Rosyjski dziennik "Nowyje Izwiestia" zamieścił rozmowę z Leszkiem Millerem. Były premier na pytanie, czy w trakcie kampanii wyborczej "znowu będą oskarżenia wobec Rosji", podkreśla, że w sprawie katastrofy smoleńskiej "to, co słychać ze strony oficjalnej Warszawy, czyli ze strony rządu Donalda Tuska i prezydenta Bronisława Komorowskiego, to nie oskarżenia i nawet nie krytyka. To zwykłe uwagi robocze". A "histeryczne fale" płyną wyłącznie "od jednej strony – PiS Jarosława Kaczyńskiego".

Z ust Millera nie pada słowo na temat rosyjskiej współodpowiedzialności ani za katastrofę, ani za przebieg śledztwa, choć jest pytany o to wprost. Na pytanie: "Jak pan osobiście ocenia pracę wykonaną w Rosji w sprawie śledztwa dotyczącego przyczyn katastrofy?" odpowiada: – Lwia część winy za upadek samolotu, i tu nie może być dwóch zdań, spoczywa na stronie polskiej. W czasie śledztwa prowadzonego przez polską komisję śledczą zostało ujawnionych tyle niedociągnięć, niedoróbek i wręcz przestępczego niedbalstwa z polskiej strony, zaczynając od samej organizacji lotów i przygotowywania pilotów, że aż można dostać zawrotu głowy. Wielkie znaczenie w tej tragedii, choć smutno o tym mówić, miały nieustające zmagania prezydenta i premiera, podejmowane przez zmarłego próby pokazania, jak w dziecinnej piaskownicy, kto jest ważniejszy".

Dziennikarza interesowało, dlaczego w ciągu roku odsetek Polaków ufających Rosjanom spadł z 75 do 40 proc. Miller odpowiedzialnością za to obarcza "agresywną agitację" Jarosława Kaczyńskiego i polskie media. Z satysfakcją donosi jednak rosyjskim czytelnikom, że "polscy użytkownicy Internetu wystąpili z inicjatywą zmniejszenia liczby informacji o śledztwie smoleńskim. Na niektórych portalach nawet wprowadzono pewnego rodzaju cenzurę: jeśli w informacji pojawiają się słowa "Smoleńsk", "katastrofa samolotu" i temu podobne, serwer blokuje taką wiadomość".

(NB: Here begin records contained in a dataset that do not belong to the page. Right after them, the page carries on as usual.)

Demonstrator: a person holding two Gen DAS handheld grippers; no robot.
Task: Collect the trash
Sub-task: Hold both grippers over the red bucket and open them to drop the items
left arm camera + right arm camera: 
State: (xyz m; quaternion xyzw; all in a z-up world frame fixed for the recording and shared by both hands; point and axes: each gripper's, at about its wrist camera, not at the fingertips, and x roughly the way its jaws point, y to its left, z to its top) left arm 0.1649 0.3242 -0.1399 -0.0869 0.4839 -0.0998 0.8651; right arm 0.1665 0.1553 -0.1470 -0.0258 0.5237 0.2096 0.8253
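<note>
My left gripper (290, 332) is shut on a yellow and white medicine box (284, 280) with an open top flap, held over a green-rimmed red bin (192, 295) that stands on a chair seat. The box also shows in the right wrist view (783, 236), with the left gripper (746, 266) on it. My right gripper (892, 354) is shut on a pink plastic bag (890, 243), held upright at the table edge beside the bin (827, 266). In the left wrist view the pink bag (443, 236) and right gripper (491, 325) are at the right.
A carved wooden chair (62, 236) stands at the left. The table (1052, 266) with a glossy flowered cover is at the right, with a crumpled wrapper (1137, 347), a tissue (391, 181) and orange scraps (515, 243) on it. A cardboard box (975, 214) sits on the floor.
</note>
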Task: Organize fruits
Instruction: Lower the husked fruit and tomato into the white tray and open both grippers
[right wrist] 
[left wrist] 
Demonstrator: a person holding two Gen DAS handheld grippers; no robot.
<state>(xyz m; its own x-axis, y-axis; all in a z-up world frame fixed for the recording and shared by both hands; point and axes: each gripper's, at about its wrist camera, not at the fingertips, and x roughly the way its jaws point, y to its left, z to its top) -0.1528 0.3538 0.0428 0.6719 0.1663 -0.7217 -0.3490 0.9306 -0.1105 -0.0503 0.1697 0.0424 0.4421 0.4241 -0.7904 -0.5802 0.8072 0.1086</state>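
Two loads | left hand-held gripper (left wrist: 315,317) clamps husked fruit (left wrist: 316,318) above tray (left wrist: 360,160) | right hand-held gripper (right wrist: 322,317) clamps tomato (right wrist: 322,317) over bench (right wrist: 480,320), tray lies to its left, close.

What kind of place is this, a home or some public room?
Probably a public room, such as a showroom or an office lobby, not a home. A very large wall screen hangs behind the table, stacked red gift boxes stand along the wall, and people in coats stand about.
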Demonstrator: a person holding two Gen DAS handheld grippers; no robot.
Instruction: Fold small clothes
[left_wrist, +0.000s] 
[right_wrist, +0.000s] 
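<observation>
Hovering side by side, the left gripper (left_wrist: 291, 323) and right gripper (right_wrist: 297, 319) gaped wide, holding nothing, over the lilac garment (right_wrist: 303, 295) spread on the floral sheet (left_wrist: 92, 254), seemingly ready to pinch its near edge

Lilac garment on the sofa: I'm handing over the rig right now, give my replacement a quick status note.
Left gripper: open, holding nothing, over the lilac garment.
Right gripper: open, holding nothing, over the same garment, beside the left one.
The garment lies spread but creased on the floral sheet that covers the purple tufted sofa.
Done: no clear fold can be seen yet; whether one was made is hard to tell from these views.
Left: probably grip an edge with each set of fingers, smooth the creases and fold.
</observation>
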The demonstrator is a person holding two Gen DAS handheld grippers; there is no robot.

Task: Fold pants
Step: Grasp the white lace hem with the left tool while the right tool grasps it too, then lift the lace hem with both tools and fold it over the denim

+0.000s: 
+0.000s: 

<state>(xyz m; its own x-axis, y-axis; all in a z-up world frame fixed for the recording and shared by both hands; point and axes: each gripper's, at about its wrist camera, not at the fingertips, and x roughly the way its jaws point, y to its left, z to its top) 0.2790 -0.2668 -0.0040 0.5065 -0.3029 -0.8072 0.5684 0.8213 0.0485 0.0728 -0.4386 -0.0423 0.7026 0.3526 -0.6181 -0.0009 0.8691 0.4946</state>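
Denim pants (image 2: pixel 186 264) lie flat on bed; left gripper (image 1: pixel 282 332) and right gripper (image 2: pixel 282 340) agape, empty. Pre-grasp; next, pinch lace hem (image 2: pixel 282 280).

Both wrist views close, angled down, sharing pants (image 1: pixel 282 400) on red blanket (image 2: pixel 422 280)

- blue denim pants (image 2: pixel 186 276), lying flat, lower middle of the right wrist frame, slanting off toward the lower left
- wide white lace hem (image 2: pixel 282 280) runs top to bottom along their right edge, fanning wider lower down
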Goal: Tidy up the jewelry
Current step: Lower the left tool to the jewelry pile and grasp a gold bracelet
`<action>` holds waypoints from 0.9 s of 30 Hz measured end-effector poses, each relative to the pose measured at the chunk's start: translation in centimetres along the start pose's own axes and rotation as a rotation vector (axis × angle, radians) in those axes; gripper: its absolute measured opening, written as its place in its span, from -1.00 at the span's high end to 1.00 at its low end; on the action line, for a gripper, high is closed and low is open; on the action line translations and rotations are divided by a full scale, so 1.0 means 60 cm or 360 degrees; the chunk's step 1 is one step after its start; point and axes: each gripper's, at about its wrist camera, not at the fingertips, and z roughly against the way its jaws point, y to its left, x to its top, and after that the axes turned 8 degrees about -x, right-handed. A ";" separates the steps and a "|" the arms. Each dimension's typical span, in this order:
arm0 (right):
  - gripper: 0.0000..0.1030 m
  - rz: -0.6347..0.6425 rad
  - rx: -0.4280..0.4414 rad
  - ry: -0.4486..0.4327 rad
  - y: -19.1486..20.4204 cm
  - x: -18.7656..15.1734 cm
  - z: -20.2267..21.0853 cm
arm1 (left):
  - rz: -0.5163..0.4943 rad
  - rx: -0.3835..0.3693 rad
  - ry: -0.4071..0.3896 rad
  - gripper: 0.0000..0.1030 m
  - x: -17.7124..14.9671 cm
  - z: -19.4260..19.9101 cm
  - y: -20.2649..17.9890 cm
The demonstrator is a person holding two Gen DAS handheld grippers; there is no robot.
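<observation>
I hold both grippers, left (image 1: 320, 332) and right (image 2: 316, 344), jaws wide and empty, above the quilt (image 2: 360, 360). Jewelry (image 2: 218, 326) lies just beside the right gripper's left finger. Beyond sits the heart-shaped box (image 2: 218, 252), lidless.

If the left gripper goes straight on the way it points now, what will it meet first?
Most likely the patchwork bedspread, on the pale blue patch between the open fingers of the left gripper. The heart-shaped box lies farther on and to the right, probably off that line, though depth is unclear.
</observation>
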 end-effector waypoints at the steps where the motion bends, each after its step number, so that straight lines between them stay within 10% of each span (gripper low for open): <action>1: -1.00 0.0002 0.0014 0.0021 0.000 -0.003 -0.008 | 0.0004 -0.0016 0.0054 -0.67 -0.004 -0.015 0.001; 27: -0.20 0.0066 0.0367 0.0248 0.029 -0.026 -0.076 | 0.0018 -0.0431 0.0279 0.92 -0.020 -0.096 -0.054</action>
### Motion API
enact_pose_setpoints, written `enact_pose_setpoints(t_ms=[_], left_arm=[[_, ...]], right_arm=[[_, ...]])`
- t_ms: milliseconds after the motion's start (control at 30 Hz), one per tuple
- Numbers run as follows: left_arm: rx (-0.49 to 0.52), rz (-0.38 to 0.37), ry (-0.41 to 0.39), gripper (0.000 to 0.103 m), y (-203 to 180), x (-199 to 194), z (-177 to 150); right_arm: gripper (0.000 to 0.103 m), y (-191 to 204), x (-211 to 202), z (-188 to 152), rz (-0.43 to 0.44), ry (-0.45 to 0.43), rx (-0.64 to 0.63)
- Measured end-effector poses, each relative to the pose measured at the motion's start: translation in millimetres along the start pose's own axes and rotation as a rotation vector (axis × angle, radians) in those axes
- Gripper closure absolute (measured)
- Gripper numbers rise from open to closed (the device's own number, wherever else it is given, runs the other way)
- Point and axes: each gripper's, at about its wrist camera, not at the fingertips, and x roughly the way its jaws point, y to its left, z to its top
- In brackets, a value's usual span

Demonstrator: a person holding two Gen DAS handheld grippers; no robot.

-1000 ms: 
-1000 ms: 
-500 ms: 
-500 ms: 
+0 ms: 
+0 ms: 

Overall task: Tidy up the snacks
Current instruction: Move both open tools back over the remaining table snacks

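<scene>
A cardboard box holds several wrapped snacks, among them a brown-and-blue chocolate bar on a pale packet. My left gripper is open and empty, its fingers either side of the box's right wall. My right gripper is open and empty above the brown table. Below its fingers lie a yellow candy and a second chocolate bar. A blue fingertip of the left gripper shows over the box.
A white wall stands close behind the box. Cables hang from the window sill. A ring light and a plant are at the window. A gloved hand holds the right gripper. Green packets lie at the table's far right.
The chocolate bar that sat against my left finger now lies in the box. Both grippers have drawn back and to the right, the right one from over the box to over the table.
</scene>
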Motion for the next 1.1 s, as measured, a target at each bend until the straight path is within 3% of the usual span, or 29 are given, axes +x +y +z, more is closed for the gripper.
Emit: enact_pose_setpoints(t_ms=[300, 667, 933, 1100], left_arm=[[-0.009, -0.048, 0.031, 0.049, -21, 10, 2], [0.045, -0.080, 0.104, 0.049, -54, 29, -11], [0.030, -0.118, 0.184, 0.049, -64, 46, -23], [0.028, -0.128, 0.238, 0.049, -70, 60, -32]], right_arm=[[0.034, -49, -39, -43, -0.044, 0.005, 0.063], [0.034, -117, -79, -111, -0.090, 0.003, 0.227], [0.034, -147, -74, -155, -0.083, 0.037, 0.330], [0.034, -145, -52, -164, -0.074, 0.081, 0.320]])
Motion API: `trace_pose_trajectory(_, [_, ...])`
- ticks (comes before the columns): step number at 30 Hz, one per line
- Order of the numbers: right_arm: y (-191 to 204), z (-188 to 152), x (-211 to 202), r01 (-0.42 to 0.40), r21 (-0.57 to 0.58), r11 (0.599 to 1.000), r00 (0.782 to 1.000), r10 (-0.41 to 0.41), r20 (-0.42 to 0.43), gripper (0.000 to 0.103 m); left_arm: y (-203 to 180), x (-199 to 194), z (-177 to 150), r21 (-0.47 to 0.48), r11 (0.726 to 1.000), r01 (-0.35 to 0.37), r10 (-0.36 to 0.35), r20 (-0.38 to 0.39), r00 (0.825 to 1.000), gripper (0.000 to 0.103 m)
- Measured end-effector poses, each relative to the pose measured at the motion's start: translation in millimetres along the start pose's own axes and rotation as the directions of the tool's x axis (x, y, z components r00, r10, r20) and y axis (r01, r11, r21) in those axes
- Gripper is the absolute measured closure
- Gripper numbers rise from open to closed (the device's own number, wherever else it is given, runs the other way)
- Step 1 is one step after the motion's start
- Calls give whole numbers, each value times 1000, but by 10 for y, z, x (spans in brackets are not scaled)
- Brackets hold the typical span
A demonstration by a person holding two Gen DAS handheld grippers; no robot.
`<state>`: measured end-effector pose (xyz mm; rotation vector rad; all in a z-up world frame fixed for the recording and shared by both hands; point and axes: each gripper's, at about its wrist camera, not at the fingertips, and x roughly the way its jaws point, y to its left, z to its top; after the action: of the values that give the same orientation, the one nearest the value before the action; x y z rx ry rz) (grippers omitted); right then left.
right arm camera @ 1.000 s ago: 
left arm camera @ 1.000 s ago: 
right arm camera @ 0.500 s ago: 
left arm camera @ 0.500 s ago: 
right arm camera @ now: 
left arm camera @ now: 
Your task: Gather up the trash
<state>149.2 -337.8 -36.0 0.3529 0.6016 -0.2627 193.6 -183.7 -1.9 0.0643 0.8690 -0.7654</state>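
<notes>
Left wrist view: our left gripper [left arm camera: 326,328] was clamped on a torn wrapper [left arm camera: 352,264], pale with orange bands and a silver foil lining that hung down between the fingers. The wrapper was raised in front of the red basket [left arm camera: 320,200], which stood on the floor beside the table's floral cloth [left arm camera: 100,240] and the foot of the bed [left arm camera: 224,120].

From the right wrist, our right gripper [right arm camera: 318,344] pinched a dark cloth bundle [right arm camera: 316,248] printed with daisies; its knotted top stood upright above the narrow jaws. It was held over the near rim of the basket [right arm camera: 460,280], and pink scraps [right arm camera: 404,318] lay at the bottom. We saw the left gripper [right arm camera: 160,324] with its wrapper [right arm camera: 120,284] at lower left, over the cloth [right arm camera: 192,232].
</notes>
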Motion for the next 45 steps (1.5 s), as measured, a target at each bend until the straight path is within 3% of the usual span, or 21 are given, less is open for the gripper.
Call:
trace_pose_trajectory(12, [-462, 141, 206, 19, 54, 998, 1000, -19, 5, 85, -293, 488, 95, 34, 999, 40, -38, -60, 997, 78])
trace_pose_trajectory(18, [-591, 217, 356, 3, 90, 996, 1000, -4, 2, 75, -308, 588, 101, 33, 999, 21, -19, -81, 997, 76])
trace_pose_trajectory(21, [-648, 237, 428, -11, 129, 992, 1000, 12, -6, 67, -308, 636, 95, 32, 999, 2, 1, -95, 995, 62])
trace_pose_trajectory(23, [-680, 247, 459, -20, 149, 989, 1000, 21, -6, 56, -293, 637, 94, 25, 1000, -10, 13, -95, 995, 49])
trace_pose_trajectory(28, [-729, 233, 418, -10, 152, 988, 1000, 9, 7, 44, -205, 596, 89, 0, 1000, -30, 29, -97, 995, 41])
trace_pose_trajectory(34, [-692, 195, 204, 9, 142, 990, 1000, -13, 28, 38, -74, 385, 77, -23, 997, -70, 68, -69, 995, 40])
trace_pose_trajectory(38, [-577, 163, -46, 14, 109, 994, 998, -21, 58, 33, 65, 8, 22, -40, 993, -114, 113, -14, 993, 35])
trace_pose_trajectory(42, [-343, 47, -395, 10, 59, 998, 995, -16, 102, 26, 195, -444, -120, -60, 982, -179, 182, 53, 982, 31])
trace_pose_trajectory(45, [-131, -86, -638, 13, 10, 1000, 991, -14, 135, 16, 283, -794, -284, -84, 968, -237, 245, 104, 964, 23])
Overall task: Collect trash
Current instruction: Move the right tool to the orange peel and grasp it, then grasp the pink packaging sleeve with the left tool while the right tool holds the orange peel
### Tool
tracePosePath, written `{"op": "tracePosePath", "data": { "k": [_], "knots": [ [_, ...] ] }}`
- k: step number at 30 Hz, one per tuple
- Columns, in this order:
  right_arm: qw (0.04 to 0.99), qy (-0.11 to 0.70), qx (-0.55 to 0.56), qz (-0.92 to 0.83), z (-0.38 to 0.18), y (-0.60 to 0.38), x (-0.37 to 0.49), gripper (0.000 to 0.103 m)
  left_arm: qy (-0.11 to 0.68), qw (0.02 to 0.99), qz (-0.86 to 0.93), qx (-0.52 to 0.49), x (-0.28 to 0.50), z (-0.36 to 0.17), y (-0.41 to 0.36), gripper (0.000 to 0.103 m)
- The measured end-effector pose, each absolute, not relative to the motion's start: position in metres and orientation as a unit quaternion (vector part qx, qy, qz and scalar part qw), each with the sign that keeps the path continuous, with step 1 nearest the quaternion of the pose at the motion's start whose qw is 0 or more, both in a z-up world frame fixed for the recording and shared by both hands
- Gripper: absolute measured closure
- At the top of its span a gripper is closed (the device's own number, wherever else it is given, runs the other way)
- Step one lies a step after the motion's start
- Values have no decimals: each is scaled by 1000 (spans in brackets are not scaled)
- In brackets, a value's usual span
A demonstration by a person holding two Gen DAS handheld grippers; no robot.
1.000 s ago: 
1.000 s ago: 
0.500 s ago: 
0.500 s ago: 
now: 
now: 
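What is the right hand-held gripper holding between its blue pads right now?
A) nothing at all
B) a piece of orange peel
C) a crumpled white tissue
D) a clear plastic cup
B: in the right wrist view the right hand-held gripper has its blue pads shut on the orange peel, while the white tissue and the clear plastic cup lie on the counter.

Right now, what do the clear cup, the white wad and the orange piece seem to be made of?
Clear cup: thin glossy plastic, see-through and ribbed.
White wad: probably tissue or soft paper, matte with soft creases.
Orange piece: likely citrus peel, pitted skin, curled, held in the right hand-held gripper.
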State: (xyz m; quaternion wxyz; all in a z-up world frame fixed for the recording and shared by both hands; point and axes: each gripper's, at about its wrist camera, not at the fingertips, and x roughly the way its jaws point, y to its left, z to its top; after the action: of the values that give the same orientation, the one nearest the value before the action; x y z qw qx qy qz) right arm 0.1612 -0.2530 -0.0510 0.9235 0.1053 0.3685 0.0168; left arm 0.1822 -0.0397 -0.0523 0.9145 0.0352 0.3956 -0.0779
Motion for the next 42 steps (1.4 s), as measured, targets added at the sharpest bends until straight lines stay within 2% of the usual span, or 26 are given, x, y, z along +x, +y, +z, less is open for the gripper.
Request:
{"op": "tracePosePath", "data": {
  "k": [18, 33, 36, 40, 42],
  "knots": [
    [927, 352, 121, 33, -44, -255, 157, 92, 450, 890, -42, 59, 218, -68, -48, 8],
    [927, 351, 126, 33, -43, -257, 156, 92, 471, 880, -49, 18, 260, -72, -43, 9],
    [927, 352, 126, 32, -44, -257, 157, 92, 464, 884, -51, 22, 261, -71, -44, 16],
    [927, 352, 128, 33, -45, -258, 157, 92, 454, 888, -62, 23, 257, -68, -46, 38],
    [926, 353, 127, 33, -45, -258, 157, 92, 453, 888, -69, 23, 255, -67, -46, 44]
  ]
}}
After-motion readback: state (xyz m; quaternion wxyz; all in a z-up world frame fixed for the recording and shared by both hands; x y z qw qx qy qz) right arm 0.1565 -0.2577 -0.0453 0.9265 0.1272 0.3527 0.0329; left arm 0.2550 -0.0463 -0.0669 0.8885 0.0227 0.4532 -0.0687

Zdaniem Millera po wyborach "dobrosąsiedzkie stosunki otrzymają nowy impuls", nawet jeśli PiS odniesie sukces. Wymienia dziedziny, w których Polska i Rosja mogłyby "twórczo współdziałać", w tym energetykę i inwestycje: – Rząd ma zamiar dopuścić rosyjski kapitał do prywatyzacji giganta energetycznego Lotos, co samo w sobie jest przełomem w relacjach dwustronnych.

Pytany przez "Rz", dlaczego przesądził o winie Polaków przed opublikowaniem polskiego raportu w sprawie katastrofy, Miller odpowiada, że raport raczej nie zmieni jego opinii. – Możemy mówić, że winni są Ruscy, ale taka postawa doprowadzi jedynie do tego, że nie wyciągniemy wniosków z katastrofy smoleńskiej, tak jak nie wyciągnięto wniosków po Mirosławcu (katastrofa CASY – red.), i za jakiś czas dojdzie do kolejnego nieszczęścia – przekonuje.